Overall, the results demonstrate that the proposed algorithm improves both task execution time and detection success rate over time, though the fluctuations in rewards reflect the agent’s exploration and learning process. These findings suggest that further optimization could potentially enhance the stability of task execution time and rewards, while continuing to improve detection success.
5. Discussion
The results of our experiments highlight the effectiveness of the proposed Knowledge-Enhanced Multi-Agent Deep Reinforcement Learning (MADRL) framework in addressing the challenges posed by adversarial UUVs in naval confrontation scenarios. The integration of prior intelligence with real-time sensor data through a probabilistic adversarial model significantly enhances the Red team’s ability to predict and counteract Blue team maneuvers. The Multi-Agent Double Soft Actor–Critic (MADSAC) algorithm effectively addresses the coordination challenges among UAVs, including dynamic credit assignment and partial observability. Compared to traditional rule-based methods, our RL-based approach demonstrates substantial improvements in both detection success rates and mission completion times. The rule-based methods, while computationally efficient and interpretable, struggle with the dynamic and unpredictable nature of adversarial UUVs. In contrast, the RL-based approach, particularly with the MADSAC algorithm, shows a remarkable ability to adapt to changing environments and adversarial tactics, resulting in a 78.8% improvement in detection success rates and a 38.5% reduction in mission completion times.

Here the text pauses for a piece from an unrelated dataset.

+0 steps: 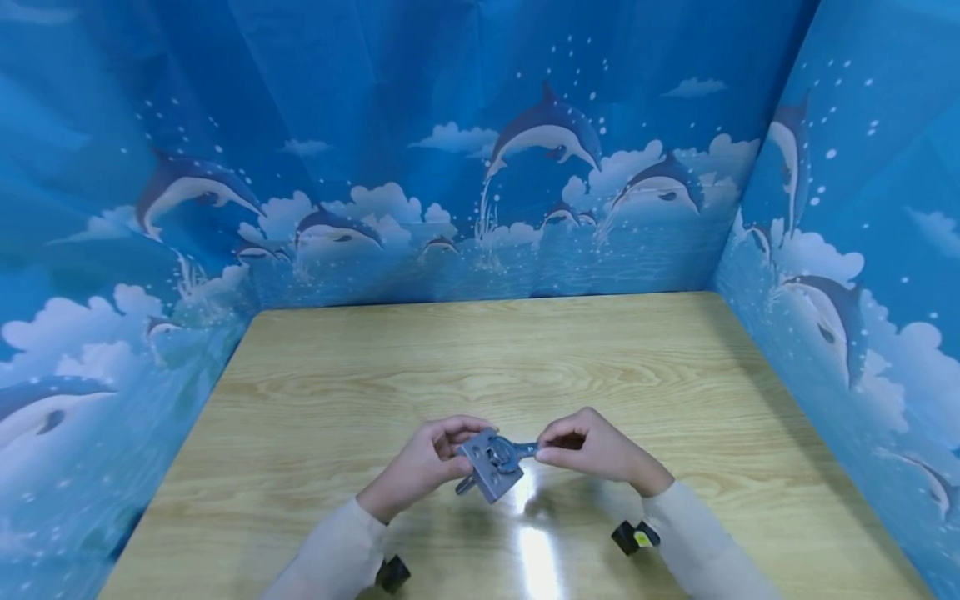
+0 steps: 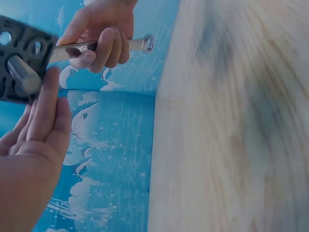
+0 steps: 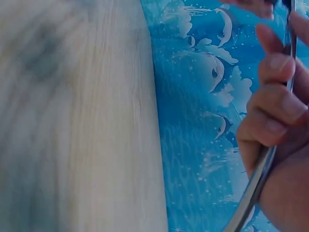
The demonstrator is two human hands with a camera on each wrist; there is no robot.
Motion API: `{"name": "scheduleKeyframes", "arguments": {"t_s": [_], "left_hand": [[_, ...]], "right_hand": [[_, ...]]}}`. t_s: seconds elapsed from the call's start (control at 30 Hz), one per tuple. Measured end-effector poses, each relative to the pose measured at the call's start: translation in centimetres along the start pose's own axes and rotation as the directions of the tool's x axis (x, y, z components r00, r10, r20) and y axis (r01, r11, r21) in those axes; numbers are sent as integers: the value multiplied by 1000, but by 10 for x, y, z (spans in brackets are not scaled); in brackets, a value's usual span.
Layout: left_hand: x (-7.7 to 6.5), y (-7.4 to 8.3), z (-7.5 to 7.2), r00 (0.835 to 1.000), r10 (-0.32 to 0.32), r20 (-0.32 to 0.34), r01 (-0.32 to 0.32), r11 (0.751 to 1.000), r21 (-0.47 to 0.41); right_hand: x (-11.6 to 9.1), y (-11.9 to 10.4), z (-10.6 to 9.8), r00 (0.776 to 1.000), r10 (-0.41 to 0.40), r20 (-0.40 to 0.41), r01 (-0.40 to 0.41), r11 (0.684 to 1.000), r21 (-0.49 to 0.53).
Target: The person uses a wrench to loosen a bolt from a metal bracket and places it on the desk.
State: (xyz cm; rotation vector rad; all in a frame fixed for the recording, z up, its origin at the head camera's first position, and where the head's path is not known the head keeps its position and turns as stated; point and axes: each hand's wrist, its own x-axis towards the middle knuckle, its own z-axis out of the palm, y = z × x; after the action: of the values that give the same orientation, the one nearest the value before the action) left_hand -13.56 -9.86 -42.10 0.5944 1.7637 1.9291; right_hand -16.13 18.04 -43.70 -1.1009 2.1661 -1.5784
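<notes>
A square metal plate (image 1: 507, 482) with holes is held up over the table by my left hand (image 1: 422, 468), thumb on the near side and fingers behind. From its underside sticks a thick bolt (image 2: 24, 75), plain in the left wrist view. My right hand (image 1: 602, 451) grips the handle of a metal wrench (image 1: 527, 450). One wrench end lies over the middle of the plate's upper face; its exact fit there I cannot tell. The other end, a ring, extends past the right hand's fingers (image 2: 115, 47) in the left wrist view.
A wood-grain table (image 1: 337, 367) lies beneath both hands. Blue dolphin-print sheets (image 1: 420, 100) stand along its back and sides. Small black devices (image 1: 625, 537) sit at both wrists, below the light sleeves (image 1: 693, 533).
</notes>
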Motion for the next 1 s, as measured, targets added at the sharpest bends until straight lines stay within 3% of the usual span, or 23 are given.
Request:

However, the RL-based approach is not without its limitations. The high sample complexity and computational cost associated with training multi-agent systems remain significant hurdles. Additionally, the non-stationarity of multi-agent environments can lead to unstable training and difficulties in credit assignment. Future research could focus on further reducing sample complexity and improving the stability of training processes, possibly through off-policy correction methods (e.g., importance sampling-based approaches) and meta-learning strategies, which can help mitigate sample inefficiency and improve adaptability without requiring excessively large datasets.
6. Conclusions
In conclusion, this paper presents a novel Knowledge-Enhanced Multi-Agent Deep Reinforcement Learning (MADRL) framework designed to enhance the coordination and effectiveness of UAV swarms in countering adversarial UUVs. The proposed framework integrates a probabilistic adversarial model, a Multi-Agent Double Soft Actor–Critic (MADSAC) algorithm to address the challenges of dynamic credit assignment, partial observability, and high training complexity. Experimental results demonstrate significant improvements in detection success rates and mission completion times compared to traditional rule-based methods. These findings underscore the potential of RL-based approaches in complex, multi-agent adversarial scenarios, paving the way for future advancements in autonomous naval confrontation systems. Future work will focus on further optimizing the training process and exploring hybrid approaches to enhance the robustness and efficiency of multi-agent reinforcement learning in dynamic environments.